What happened was that between 1875 and 1925 Darwinism became a sacred dogma of the conformist belief communities that reside in the biology departments of universities. In the next decades scientists discovered how mountainous is the organization and information richness of living things. Biologists discovered around the middle of the 20th century that humans require an information richness and level of hierarchical organization vastly beyond anything they had ever been imagined. At that time all claims of understanding the origin of species and the origin of humans should have been abandoned.
But by then biologists had already made Darwin their Jesus or Buddha, and had made Darwin's boasts of explaining biological origins some sacred dogma that was not to be questioned.

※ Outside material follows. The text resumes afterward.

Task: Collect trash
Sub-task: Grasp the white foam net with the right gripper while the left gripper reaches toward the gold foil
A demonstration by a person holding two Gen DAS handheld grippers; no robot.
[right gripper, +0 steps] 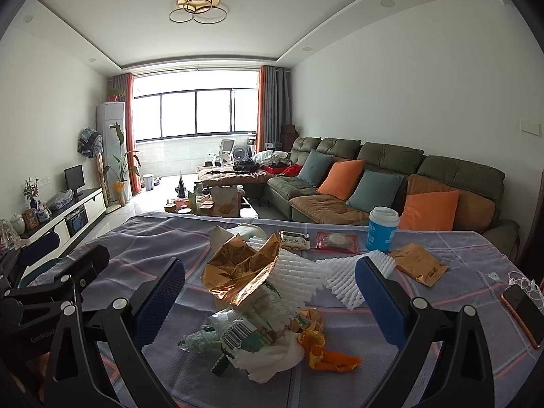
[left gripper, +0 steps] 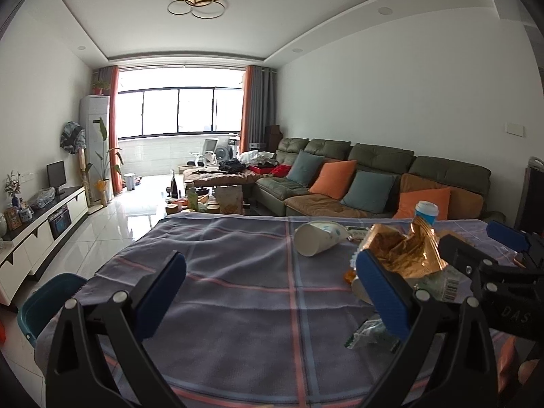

So the groundless boast that biologists had explained human origins and the origin of other species continued to be taught, just like some religious dogma that continues to be taught even after facts have discredited it. The biologists made it clear they despised the fundamentalists who clung to the idea that mankind was only about 6000 years old. But by clinging to the discredited explanation boasts of Darwinism, such biologists were acting in the same way as such fundamentalists, clinging to a discredited belief tradition rather than updating their claims to fit the observed facts.
And what if you somehow had an explanation for the accidental origin of all the genes in the human body, despite all the reasons discussed above for thinking such a thing is impossible? Then you still wouldn't have a tenth of an explanation for how there arose human bodies, because DNA and its genes do not specify how to make human bodies or any organs or any cells or even any of the organelles that are the building components of such cells. And you also would not have an explanation for human minds and their capabilities, because neither genes nor brains explain such capabilities, for reasons discussed at great length in the posts on my site here.
You might try to defeat some of the reasoning above by appealing to possibilities such as lower functional thresholds (such as rare types of protein molecules that might be functional in half form). Such attempts could easily be demolished by a discussion of facts arguing far more strongly in the opposite direction, such as the fact that most types of protein molecules produce no survival benefit or reproduction benefit by themselves, but only are beneficial when they act as team members in biological components of far greater complexity, such as protein complexes requiring many types of proteins to be useful. A proper study of functional thresholds and interdependent components always undermines the explanatory boasts of biologists rather than supporting them.